That's not entirely unreasonable, but it's a question of use cases.

...

I've been burned badly in the past by trying to continue after an io error, so really prefer errors to be announced nosily and as soon as possible. I'm also inclined to think that reporting a directory as !is_directory() when there is a permissions clash, even though it appears on a "ls" or file system browser as a directory, is likely to raise eyebrows and generate endless mistaken bug reports.

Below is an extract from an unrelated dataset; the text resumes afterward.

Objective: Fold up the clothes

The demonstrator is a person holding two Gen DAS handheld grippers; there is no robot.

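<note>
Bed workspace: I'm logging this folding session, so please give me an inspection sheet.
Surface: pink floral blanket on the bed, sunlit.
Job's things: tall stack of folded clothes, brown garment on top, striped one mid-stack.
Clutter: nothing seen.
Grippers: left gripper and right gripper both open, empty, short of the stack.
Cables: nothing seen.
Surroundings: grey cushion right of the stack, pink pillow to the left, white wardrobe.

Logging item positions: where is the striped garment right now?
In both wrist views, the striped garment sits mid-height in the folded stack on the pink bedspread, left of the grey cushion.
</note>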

Such eyebrow positions and bug reports would indicate a failure to understand permissioning. The key is to understand that is_directory() returns true iff the supplied pathname is a directory to the caller. That means it must exist, be accessible, and be a directory. Anything else isn't a directory, so far as the caller is concerned. Also, don't forget that with other, more detailed means to get information on a pathname, like the stat() (or whatever you choose to call it) function, one can get more precise information if warranted by the code. I recall that your original notion for the Filesystem library was to enable script-like coding in C++. Such code is less rigorous than normal applications. That's not to say that it need be sloppy, but it is often more forgiving. I'll again refer to my years of writing shell scripts on *nix. The -d test never generates a signal (the moral equivalent of an exception in C++ in this case); it just returns true or false. That simplicity makes it easier to write scripts, though I'll grant that it does mean you have to be a little careful to not make too many assumptions about what ! -d means.

...

But it looks from other's responses that I'm out voted. And it isn't just people who have commented on this list. I tested the Python os.path library, and its isdir() function doesn't even throw if the entire file system goes offline.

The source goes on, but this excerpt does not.